Exercise brief: Retype exactly the lines of the listing below from the one with "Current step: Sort" through the last, both included, and leave every picture out.

Data section:
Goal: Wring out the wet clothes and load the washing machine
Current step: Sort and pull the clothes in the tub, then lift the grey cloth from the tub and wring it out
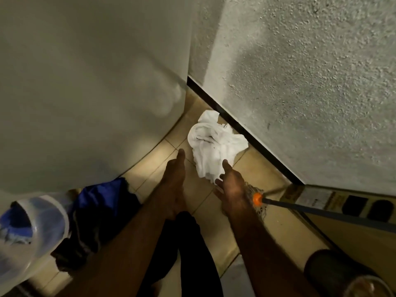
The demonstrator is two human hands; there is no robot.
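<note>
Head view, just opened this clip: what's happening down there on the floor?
A person reaches both arms down toward a crumpled white cloth lying on the tiled floor in the corner between a white appliance and a rough wall. The left hand and the right hand are open and hold nothing; the right fingertips sit at the cloth's near edge. A pile of blue and dark clothes lies to the left, a mop to the right.

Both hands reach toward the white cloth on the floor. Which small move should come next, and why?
Probably close both hands on the white cloth. It lies crumpled on the tiled floor beside the wall, and the left hand and right hand are open at its near edge, gripping nothing.
</note>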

Solution to this exercise:
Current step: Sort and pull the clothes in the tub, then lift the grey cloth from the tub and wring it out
The demonstrator is two human hands; there is no robot.
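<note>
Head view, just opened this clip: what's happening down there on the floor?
A person reaches both arms down toward a crumpled white cloth lying on the tiled floor in the corner between a white appliance and a rough wall. The left hand and the right hand are open and hold nothing; the right fingertips sit at the cloth's near edge. A pile of blue and dark clothes lies to the left, a mop to the right.

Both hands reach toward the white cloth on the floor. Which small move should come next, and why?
Probably close both hands on the white cloth. It lies crumpled on the tiled floor beside the wall, and the left hand and right hand are open at its near edge, gripping nothing.
</note>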

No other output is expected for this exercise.